I'm just sitting here at Zera's coffee shop, my new favorite place to go listening to some music.  Greg Jenkins sent me an email to show me this video of this band performing a song that reminded him of when we played together.  It's weird thinking about that time in my life.  That time in Ohio when I was so on fire for Jesus, didn't feel completely broken, and was worshipping God with my guitar.  I truly miss those times.  But Jesus in His perfect grace has placed me here, in Texas.  I love this place.  I love my church, The Village.  I just hate where I am.  God is trying to teach me a lesson I do not want to learn.  It's a lesson I've been avoiding for many years.

I can't even place what exactly the lesson, just that I know He's molding me in a real way.  A time of me feeling broken, stupid, cliche, and at times hopeless.  If I had to take a guess (which is a dangerous game to play) at what God's up to I'd say he's breaking my idolatry and my pride.  The idolatry of my heart.  Pushing me to my limits and beyond to get my attention that He's my only provision and the ONLY thing I can take pride in.  I can take pride in this God that loves me so much that He willingly chose to FEEL my existence, my pain, my fears, and even live those fears out through His death.  Because of His death I am alive.  Only because of Him choosing me am I spared the rod and given the feast.

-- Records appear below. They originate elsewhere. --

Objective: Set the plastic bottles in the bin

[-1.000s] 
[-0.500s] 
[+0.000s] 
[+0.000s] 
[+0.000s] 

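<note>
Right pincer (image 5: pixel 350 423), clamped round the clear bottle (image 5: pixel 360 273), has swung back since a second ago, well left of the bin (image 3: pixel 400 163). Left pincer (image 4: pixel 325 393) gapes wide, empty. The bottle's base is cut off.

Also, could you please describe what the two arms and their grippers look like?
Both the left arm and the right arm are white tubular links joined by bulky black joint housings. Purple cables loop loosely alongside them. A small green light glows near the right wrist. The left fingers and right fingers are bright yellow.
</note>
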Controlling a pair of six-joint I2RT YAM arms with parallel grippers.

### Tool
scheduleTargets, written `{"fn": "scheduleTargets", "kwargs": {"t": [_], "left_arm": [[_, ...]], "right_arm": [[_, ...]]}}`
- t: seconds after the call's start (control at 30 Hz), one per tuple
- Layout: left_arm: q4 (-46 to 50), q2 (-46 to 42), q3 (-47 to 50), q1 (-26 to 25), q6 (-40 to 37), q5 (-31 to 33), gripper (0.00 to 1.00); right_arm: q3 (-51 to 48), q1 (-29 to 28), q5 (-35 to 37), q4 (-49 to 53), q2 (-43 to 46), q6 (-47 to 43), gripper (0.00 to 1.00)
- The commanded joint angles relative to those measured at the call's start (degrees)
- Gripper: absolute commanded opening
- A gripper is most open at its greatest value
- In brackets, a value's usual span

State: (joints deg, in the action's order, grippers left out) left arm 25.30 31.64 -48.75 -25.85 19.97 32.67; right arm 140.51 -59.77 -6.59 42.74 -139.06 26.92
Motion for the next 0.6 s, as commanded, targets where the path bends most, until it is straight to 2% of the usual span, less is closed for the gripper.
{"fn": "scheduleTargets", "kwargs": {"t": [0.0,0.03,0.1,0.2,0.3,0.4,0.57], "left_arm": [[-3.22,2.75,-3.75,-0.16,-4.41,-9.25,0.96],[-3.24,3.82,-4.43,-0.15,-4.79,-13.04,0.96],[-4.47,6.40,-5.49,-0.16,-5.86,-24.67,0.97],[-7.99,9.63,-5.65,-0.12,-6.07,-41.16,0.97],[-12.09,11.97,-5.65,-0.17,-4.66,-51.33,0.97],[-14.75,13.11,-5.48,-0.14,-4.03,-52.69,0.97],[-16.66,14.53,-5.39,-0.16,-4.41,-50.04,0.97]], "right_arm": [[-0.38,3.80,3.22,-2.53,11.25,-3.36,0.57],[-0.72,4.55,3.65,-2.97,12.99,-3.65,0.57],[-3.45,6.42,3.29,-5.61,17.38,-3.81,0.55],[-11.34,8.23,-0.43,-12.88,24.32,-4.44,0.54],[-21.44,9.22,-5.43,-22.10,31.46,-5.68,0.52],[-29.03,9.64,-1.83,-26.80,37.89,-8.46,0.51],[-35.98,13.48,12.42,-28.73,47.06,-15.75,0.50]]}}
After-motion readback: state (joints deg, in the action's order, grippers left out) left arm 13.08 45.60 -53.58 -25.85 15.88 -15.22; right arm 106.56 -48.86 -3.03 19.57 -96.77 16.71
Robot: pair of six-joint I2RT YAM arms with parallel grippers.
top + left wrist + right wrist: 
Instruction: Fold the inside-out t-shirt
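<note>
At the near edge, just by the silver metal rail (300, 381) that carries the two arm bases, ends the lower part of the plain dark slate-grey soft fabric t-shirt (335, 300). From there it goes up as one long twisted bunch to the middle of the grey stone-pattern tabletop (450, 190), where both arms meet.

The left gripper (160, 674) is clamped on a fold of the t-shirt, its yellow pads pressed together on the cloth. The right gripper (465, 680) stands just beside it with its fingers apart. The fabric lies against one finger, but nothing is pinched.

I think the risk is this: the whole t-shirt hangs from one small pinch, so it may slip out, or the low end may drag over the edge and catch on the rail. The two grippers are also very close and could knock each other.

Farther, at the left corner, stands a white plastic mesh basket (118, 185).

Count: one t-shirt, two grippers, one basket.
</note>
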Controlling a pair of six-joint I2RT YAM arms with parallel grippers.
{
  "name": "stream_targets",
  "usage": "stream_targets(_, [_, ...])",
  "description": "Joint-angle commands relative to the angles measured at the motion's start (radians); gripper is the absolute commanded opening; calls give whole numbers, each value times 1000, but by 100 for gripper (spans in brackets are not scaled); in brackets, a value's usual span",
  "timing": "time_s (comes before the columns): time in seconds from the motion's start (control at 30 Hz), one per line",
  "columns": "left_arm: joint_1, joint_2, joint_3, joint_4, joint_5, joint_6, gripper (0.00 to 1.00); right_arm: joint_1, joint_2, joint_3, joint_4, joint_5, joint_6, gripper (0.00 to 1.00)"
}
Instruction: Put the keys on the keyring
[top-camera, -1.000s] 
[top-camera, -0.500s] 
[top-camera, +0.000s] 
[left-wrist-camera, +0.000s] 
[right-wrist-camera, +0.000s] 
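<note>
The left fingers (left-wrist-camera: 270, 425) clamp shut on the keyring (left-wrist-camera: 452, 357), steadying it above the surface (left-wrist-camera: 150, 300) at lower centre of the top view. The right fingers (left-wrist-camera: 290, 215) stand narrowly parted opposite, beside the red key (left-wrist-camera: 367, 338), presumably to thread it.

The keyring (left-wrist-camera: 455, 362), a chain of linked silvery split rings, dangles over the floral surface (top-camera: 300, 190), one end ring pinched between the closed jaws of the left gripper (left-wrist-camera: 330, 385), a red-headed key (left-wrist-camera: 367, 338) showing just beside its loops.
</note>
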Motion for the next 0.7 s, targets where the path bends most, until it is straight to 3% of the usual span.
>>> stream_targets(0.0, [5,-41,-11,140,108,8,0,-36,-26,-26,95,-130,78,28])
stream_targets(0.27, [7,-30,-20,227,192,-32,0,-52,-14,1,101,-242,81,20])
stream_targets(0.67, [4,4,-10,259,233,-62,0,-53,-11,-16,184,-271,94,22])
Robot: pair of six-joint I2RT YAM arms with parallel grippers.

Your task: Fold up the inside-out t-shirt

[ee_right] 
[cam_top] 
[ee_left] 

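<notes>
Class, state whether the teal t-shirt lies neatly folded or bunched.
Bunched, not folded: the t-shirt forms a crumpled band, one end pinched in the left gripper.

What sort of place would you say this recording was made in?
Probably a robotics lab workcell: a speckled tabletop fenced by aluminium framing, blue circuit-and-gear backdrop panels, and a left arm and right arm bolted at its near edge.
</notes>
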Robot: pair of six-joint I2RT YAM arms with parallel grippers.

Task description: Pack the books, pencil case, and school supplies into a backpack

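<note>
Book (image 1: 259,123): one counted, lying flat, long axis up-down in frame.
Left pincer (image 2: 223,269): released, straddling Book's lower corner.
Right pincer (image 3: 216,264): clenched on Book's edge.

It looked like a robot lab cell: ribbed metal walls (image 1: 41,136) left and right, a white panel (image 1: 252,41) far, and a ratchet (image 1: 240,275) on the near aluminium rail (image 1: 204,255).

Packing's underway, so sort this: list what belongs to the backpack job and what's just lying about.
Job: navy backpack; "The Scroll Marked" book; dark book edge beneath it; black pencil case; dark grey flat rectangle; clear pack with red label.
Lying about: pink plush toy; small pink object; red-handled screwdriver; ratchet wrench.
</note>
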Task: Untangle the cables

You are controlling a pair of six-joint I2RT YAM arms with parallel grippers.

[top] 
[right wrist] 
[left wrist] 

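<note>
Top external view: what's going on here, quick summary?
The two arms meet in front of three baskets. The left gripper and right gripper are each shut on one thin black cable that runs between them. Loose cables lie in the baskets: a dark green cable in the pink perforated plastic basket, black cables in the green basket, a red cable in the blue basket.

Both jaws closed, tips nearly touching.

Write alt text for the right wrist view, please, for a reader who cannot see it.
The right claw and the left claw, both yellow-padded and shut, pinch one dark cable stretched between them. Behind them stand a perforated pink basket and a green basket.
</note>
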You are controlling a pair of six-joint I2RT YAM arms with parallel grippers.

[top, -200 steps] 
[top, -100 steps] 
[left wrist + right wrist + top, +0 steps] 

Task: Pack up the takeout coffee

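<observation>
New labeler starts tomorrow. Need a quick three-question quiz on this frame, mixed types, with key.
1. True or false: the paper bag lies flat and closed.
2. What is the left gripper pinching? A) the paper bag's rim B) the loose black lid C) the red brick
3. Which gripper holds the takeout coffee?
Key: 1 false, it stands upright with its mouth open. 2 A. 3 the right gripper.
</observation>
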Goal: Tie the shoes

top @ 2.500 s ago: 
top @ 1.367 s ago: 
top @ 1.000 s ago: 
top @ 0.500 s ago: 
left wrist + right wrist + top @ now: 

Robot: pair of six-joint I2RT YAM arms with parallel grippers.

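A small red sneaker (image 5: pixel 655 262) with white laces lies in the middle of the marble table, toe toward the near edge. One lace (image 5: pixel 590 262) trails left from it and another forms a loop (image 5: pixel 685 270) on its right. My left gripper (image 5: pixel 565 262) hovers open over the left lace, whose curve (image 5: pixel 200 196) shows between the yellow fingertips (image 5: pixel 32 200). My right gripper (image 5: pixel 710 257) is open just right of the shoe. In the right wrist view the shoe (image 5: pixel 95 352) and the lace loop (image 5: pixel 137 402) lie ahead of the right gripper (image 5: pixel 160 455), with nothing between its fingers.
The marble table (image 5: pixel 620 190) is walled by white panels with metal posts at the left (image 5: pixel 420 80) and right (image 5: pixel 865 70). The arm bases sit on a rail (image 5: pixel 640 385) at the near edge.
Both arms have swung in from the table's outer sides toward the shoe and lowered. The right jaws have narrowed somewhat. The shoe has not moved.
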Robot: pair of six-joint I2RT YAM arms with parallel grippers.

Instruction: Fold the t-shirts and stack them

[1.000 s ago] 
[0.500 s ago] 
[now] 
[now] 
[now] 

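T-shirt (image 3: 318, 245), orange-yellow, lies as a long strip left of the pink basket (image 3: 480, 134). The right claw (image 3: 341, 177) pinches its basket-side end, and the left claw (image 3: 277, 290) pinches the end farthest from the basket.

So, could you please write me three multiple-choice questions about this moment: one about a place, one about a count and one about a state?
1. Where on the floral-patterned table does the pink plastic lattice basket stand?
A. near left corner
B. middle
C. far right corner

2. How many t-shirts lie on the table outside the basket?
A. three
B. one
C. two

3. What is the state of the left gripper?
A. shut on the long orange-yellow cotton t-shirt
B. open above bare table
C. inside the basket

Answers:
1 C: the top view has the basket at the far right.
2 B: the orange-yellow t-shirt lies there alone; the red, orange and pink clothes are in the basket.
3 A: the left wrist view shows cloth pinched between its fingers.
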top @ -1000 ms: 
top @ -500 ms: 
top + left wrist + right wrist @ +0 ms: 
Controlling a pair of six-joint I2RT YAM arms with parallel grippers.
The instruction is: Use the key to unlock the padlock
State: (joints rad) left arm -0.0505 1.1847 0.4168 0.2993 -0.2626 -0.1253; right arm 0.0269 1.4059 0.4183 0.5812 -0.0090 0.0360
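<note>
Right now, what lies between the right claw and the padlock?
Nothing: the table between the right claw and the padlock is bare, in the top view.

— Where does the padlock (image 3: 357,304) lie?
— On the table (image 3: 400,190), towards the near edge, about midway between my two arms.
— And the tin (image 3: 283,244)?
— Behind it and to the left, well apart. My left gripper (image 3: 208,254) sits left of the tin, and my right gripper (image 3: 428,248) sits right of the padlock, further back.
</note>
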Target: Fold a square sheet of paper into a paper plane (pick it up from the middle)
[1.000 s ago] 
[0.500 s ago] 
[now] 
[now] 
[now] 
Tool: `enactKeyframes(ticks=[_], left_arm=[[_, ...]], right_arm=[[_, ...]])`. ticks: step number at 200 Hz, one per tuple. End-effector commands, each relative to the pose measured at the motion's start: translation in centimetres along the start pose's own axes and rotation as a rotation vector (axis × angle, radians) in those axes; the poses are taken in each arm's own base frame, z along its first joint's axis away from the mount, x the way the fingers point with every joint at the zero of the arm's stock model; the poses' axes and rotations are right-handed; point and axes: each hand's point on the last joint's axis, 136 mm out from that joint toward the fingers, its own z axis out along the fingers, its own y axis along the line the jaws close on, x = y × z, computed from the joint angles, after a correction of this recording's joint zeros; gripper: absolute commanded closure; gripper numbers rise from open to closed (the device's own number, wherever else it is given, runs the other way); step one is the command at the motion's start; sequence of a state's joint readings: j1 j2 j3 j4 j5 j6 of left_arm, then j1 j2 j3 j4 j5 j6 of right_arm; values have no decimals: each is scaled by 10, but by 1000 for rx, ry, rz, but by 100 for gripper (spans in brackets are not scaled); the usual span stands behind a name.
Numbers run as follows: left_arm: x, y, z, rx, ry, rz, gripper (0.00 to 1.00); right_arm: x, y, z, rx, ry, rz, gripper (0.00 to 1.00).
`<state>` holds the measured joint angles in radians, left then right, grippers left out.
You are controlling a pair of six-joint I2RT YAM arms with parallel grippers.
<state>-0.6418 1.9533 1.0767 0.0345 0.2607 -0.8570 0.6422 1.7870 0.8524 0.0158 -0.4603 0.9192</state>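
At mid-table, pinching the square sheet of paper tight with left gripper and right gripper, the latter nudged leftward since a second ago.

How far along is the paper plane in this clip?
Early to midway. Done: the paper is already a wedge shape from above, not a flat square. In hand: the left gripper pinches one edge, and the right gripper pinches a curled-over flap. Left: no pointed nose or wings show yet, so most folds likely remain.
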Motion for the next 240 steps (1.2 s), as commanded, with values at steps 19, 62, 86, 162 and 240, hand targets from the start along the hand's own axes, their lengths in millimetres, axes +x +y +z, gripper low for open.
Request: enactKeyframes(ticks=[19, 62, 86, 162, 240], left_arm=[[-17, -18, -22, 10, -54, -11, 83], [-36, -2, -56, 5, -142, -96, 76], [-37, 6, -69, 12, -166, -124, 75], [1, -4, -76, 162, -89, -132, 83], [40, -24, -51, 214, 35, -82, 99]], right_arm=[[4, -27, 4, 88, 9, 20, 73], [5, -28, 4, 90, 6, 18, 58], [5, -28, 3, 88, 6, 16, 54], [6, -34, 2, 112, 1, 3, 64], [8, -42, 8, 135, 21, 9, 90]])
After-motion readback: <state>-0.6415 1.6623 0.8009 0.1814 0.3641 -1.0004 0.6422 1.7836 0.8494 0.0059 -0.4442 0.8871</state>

He's slowly, tenderly breaking me.  It's hard.  It's not fun.  I want to be on the other side of it.  But He won't let me until it sinks in.  Until I fully seek Him with all my being, not taking pride in anything else.  Not going anywhere else for validation, for solace, for love, for companionship, for pleasure.  He wants Him to be all those things and more.  More.  MORE!  There is so much more out there.  More of Him, less of me.  This is my design.  My perfect design is to be as close to God as I can.  We all were designed for that purpose.  Imagine a time when you could walk through the garden and just hang out with God.  Naked.  Free.  Loved.

God knew what He was doing when He blew life into us.  We just wanted to be greater than Him.  We wanted more knowledge than Him.  We wanted to control ourselves more than Him.  We wanted to be Him to ourselves.

Sam Matteson has been mentoring me of sorts this semester.  He's a great guy.  He's a physics teacher at UNT, leader of my home group, and a bright person.   We meet once a week to talk.  To talk about anything.  Today was about sin, SciFi, the doppler effect, the human voice, and Lord of the Rings.  I love these conversations.  He was reflecting to me last week about a moment he had when he was at his newly purchased home in Colorado he anticipates growing old in after he retires (partially he's be here and there which is good for me!).  It overlooks some mountains (which in Colorado are real mountains) from his living room.  He said that his windows were dirty so he went out and started to clean the outside.  He had this moment with God about his science that can be related to any of our labors in life (mine being music).  He cleaned a little spot in the middle, so that most of the window is still dirty, but there is a spot of clarity which one can see through.  It was this spot that when looked through pointed to the mountain range.  You see that's what we do, either through science or the arts, we show a glimpse on how God does things.  How me made this existence.  He made the mountains, Sam didn't as well as I, He made them beautiful.  We just clean a little spot to see Him.  We don't clean all of it, just a spot at a time.  When I write a piece I clean a spot.  People can see a part of God that maybe they didn't see before.

When I think about stuff like that, I smile.  This is the good stuff in life.  The moments when God is there, when it makes sense, when it feels right.  I love those moments.  Unfortunately, this isn't real life.  We fail.  We hurt.  We're scared.  The truth that permeates all of this is that God is there.  He's there for all who call on His name.  Call on His name everyday.  He will never fail you.  He will never fail me.  I may fail me, other may fail me, but Jesus cannot fail.  It all works out to glorify Him.  I'm ready.  I'm ready to have God take me.  I'm praying for the hard road.  The hard road that too many Christians do not want to walk.  The one that says 'pick up your cross', this doesn't mean a burden we struggle with (like gambling, or lying) but a call to all to call the name Jesus to become a disciple.  To walk the long, hard road with a smile and trust that God has it.  He does.  Walk the hard road.

1 comment:

Koch Clan said...

That was awesome Pat! Call me tomorrow.